Il tint parole. Pour éviter de fatiguer son hôte, il tomba dans l’excès opposé: il n’osait plus causer, devant lui, avec sa femme; on parlait à voix basse, on marchait sur le bout des pieds; la maison devint muette. Il fallut que Christophe, agacé par cette affectation de silence chuchotant, priât Braun de continuer à vivre, comme par le passé.

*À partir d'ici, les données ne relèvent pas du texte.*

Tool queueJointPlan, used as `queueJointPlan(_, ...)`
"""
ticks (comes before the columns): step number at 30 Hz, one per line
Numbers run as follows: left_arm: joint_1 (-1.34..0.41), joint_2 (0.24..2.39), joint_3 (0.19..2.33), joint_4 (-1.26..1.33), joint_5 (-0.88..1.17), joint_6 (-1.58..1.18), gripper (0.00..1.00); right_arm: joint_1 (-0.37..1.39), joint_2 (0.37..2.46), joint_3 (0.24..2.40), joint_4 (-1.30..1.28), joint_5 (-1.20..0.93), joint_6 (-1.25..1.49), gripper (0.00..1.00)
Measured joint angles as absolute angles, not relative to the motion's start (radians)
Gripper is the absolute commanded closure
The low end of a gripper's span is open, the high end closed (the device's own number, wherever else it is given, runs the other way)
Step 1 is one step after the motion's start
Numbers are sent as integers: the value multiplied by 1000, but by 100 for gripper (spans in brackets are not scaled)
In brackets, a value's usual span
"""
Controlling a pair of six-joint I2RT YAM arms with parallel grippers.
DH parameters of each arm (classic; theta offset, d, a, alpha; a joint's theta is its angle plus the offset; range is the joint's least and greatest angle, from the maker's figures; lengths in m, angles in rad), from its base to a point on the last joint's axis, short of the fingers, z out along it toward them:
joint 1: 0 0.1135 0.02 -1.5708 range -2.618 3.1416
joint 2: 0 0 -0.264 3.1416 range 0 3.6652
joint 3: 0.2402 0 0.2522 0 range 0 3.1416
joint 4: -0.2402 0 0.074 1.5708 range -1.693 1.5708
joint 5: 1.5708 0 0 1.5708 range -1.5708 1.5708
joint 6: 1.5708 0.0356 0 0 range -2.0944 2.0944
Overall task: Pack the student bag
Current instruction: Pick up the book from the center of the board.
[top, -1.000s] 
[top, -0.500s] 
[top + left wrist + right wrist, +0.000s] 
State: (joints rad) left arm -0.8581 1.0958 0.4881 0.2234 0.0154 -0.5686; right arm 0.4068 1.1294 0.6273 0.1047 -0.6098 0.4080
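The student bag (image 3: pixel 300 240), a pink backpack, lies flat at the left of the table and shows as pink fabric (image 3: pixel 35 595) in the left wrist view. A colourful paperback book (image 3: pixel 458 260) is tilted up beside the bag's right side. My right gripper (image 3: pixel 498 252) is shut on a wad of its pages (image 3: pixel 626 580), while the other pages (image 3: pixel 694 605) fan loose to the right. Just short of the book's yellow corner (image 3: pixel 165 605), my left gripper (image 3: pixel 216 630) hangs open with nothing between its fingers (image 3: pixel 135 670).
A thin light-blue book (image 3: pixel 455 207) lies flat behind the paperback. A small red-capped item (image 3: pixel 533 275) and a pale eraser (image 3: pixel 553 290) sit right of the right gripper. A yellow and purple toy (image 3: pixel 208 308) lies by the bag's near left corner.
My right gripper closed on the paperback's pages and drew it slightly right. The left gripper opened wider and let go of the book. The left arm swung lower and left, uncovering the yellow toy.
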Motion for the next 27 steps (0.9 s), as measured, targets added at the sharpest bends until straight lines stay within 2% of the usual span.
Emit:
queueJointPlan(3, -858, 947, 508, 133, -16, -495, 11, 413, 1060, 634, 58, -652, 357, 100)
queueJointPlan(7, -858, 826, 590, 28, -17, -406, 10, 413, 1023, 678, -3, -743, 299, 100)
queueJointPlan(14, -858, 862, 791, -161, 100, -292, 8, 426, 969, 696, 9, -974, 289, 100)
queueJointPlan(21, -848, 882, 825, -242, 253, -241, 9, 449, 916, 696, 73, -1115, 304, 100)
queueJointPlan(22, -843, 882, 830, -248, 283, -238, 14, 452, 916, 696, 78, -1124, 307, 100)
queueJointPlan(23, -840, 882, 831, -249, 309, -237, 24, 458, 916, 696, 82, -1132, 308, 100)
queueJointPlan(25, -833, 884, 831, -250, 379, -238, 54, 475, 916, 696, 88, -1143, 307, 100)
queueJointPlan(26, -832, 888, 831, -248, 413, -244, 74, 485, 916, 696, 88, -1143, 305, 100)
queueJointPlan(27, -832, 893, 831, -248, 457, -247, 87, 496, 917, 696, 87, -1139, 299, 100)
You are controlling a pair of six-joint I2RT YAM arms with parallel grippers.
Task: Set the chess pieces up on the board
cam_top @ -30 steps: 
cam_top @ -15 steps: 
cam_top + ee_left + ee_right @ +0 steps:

Les jours suivants, on ne s’occupa donc plus de Christophe. Il restait assis pendant des heures, dans le coin d’une chambre, ou bien il circulait à travers la maison comme un homme qui rêve. À quoi pensait-il? Il n’aurait pu le dire. À peine s’il avait encore la force de souffrir. Il était anéanti. La sécheresse de son cœur lui faisait horreur. Il n’avait qu’un désir: être enterré avec «lui», et que tout fût fini. – Une fois, il trouva la porte du jardin ouverte, et il sortit. Mais ce lui fût une sensation si pénible de se retrouver dans la lumière qu’il revint précipitamment et se barricada dans sa chambre, volets clos. Les jours de beau temps le torturaient. Il haïssait le soleil. La nature l’accablait de sa brutale sérénité. À table, il mangeait en silence ce que Braun lui servait, et, les yeux fixés sur la table, il restait sans parler. Braun lui montra, un jour, dans le salon, un piano; Christophe s’en détourna avec terreur. Tout bruit lui était odieux. Le silence, le silence, et la nuit!… Il n’y avait plus en lui que le vide et le besoin du vide. Fini de sa joie de vivre, de ce puissant oiseau de joie qui jadis s’élevait, par élans emportés, en chantant! Des journées, assis dans sa chambre, il n’avait d’autre sensation de vivre que le pouls boiteux de l’horloge, dans la chambre voisine, qui lui semblait battre dans son cerveau. Et pourtant, le sauvage oiseau de joie était encore en lui, il avait de brusques envolées, il se cognait aux barreaux; et c’était au fond de l’âme un affreux tumulte de douleur, – «le cri de détresse d’un être demeuré seul dans une vaste étendue dépeuplée…»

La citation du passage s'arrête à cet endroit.